Egypt’s Sisi Turns to Putin Tactics to Win Reelection

This article was first published on the Council on Foreign Relations site.

With an election looming, the incumbent president arrests and disqualifies all possible opponents, one after another.

Vladimir Putin? Yes, as we see in his treatment of Alexei Navalny. (The BBC tells part of that story here.)

And these moves by Putin have been widely denounced and seen for exactly what they are: a destruction of freedom and democracy in Russia.

The Russian human rights and democracy activist, Vladimir Kara-Murza (who was twice poisoned by Putin's thugs) raised the critical question in a Washington Post article entitled, "If Putin is so popular, why is he so afraid of competition?" Kara-Murza wrote this:

Western commentators who buy into the Kremlin line about Putin’s “popularity” among Russian citizens would do well to remember that this assertion has never been tested in a free and fair election against credible opponents. As chess master and Putin critic Garry Kasparov once queried, if “there’s one restaurant in town and it serves only one dish … is that dish ‘popular’”?

In the absence of objective official indicators, one is left to look for empirical evidence of popular enthusiasm for Putin’s rule. One such glimpse was offered on New Year’s Eve, when activists in the Western Siberian city of Tyumen held a public meeting in support of Putin’s nomination for president — announced in the local media, but not organized in the usual way, with compulsory attendance by state and municipal employees.

In a city of 740,000, this pro-Putin gathering was voluntarily attended by nine people. Stories such as this seem to confirm the simple (and self-evident) truth: that a leader with real popular support would not be afraid of real competition at the ballot box.

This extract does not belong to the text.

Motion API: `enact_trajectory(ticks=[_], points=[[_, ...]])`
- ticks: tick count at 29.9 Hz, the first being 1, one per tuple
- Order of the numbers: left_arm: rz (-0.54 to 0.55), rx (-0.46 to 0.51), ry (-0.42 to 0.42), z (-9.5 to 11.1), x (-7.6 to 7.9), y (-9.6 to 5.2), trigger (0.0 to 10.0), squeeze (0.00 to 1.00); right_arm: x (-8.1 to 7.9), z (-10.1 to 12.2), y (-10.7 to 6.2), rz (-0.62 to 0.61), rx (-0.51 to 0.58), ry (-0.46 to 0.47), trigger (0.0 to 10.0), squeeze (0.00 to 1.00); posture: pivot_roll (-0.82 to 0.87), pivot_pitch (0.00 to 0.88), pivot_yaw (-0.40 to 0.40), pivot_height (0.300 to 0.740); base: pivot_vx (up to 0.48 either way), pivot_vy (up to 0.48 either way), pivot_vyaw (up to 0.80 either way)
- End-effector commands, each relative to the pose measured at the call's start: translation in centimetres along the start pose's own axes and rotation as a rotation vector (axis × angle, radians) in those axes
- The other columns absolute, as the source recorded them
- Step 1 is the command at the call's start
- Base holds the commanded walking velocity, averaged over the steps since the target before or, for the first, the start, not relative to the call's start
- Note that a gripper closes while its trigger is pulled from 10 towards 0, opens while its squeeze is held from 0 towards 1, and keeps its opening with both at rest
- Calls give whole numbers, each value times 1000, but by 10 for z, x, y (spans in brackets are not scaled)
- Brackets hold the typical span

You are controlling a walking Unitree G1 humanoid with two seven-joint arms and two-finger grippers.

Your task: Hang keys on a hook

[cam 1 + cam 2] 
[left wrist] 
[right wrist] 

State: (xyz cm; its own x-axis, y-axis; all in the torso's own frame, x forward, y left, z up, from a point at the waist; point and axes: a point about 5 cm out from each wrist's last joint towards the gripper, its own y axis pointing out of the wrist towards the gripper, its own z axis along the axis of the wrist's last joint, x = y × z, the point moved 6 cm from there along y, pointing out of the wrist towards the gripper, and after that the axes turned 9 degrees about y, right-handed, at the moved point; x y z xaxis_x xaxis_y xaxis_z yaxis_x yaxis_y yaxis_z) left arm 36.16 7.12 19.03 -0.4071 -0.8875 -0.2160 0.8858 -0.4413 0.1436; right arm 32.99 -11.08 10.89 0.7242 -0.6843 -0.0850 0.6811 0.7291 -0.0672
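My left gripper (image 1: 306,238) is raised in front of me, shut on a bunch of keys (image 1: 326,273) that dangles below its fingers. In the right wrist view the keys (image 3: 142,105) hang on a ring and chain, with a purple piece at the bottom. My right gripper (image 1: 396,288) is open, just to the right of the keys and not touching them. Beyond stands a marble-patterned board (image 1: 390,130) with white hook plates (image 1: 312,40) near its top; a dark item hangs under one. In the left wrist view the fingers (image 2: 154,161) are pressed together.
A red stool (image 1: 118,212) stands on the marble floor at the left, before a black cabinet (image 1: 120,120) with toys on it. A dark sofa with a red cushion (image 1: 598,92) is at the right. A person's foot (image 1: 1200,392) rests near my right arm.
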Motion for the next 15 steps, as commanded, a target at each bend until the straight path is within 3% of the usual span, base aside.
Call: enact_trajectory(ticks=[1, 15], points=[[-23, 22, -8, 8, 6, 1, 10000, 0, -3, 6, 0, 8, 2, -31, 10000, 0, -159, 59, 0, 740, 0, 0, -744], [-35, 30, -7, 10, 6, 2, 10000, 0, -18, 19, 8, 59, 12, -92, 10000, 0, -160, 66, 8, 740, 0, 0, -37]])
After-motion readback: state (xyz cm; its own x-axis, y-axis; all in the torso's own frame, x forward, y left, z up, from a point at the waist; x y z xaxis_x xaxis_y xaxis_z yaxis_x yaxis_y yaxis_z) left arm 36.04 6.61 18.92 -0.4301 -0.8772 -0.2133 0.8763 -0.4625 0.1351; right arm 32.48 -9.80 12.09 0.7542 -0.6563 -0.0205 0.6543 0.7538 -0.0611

GettyImages-906433550 A billboard in a street in central Cairo's Ramses district bearing the image of Egyptian President Abdel-Fattah al-Sisi as part of the campaign for his re-election in the polls scheduled for March 2018. Picture dated January 18, 2018. AMIR MAKAR/AFP/Getty

Now President Abdel Fattah al-Sisi of Egypt is doing exactly the same thing. The Washington Post reports that:

Egypt’s military on Tuesday arrested former military chief of staff and presidential hopeful Sami Annan, leveling an array of serious allegations against him in what appears to be a calculated move by the armed forces and the incumbent to push him out of the race.

With his bid to win the presidency now all but dead, Annan becomes the latest presidential hopeful to be driven out of the race in an election virtually certain to be won by another graduate of Egypt’s powerful military establishment, President Abdel-Fattah el-Sissi....

With Annan out of the race and possibly facing a court martial, only one serious presidential hopeful is left in the field: Prominent rights lawyer Khaled Ali, whose own candidacy could be at risk if his September conviction of making an obscene hand gesture in public is upheld on appeal, rendering him ineligible....

Two other presidential hopefuls have been forced to quit the race.

Former prime minister and air force general Ahmed Shafiq said he did not think he was the “ideal” man to lead the nation after days of harsh criticism, some personal, by the pro-el-Sissi media. Shafiq finished a close second in a 2012 election and his candidacy would have also livened up the 2018 race.

Another one is former lawmaker Mohammed Anwar Sadat. He said he quit the race partially because he feared for the safety of his supporters. Sadat is a nephew of Egypt’s late leader Anwar Sadat.

This is Putinesque: call an election (Egypt's is scheduled for March 26-28) and then use the police and military to be sure no one can run against you. The New York Times explained:

Mr. Anan, 69, was not considered a strong challenger to Mr. Sisi, a former general who has ruled Egypt with an iron grip since 2014, when he was elected with 97 percent of the vote. But his detention does suggest how far Mr. Sisi is willing to go to clear the field of challengers.

That Sisi feels it necessary to do this is a cautionary tale for Washington. How popular can this man be if he is afraid to let any serious opponent take him on?

Logically, someone who is popular will be happy to have that demonstrated by a smashing electoral victory. Sisi is acting like someone who knows he has lost the support of the Egyptian people.

So let's ask the same question that Kara-Murza asked about Putin:"If Sisi is so popular, why is he so afraid of competition?" And if he knows his popularity has disappeared, we in the United States should be equally aware--and that should inform American policy toward Sisi's regime.

We have tended to treat him like the popular leader who saved Egypt from the Muslim Brotherhood, because that's how many Egyptians saw him in 2013.

But that's five years ago and it seems clear to Sisi that more and more Egyptians now regard him as just another general, intent on staying in power forever, repressing any criticism, presiding over vast corruption and destroying the possibility of democracy in Egypt.

Kara-Murza said it plainly: "a leader with real popular support would not be afraid of real competition at the ballot box." The Egyptian people can see through Sisi. So should we.

Elliott Abrams is senior fellow for Middle Eastern Studies at the Council on Foreign Relations.